(Exercise brief): Report how many lines of the material below contain the string "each". The reply is that number and no more.

Start of Provided material

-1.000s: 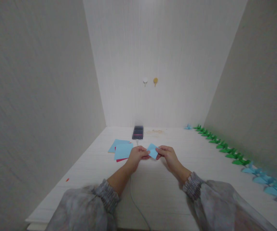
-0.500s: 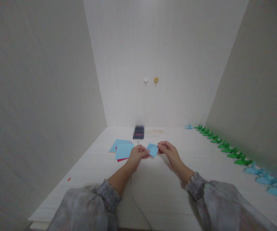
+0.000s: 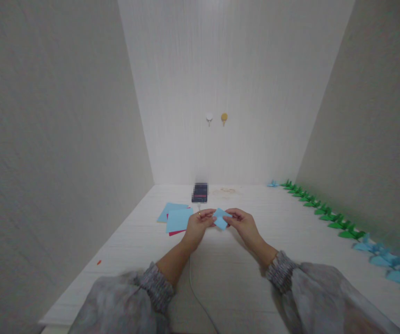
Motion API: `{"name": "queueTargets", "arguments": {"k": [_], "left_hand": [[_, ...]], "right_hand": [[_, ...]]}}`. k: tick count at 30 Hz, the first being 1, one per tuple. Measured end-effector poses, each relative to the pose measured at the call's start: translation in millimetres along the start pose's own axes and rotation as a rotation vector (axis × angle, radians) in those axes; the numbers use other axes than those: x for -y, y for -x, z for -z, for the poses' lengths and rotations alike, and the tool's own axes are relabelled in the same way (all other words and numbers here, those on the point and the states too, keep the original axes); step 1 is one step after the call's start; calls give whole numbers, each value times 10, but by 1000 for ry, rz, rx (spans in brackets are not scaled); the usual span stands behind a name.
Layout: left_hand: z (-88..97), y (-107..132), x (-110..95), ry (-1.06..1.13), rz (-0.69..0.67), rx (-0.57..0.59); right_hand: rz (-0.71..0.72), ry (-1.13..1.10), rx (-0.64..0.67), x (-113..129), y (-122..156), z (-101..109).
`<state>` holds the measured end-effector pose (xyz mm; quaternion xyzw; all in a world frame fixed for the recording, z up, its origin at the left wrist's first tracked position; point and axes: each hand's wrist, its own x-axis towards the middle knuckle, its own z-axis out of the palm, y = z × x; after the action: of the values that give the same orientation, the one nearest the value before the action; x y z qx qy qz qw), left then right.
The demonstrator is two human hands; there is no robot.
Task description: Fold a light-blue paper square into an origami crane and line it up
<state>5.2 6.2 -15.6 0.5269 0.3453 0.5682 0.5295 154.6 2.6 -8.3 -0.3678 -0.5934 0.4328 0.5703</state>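
A small folded piece of light blue paper [image 3: 221, 221] is held up between both hands, one corner pointing down. My left hand [image 3: 198, 226] pinches its left side, thumb in front and a ring on one finger. My right hand [image 3: 244, 223] grips the right side, its thumb lying across the front face and the fingers behind. Just left of my left hand, blue paper sheets [image 3: 179, 220] lie overlapping on the white table, with a red edge showing beneath. The back of the folded paper is hidden.
A phone [image 3: 199, 192] leans near the back wall, its white cable [image 3: 196, 293] running to the front edge. Green folded paper cranes [image 3: 325, 212] and blue ones [image 3: 390, 262] line the right side. A small orange scrap [image 3: 99, 262] lies at left. Two hooks [image 3: 224, 117] hang on the wall.
My right hand has shifted slightly left, and its thumb now lies over the front of the folded paper instead of at its right corner. The left hand keeps its pinch.
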Motion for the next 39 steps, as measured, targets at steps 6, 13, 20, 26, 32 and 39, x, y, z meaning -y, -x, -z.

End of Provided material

(Answer box): 2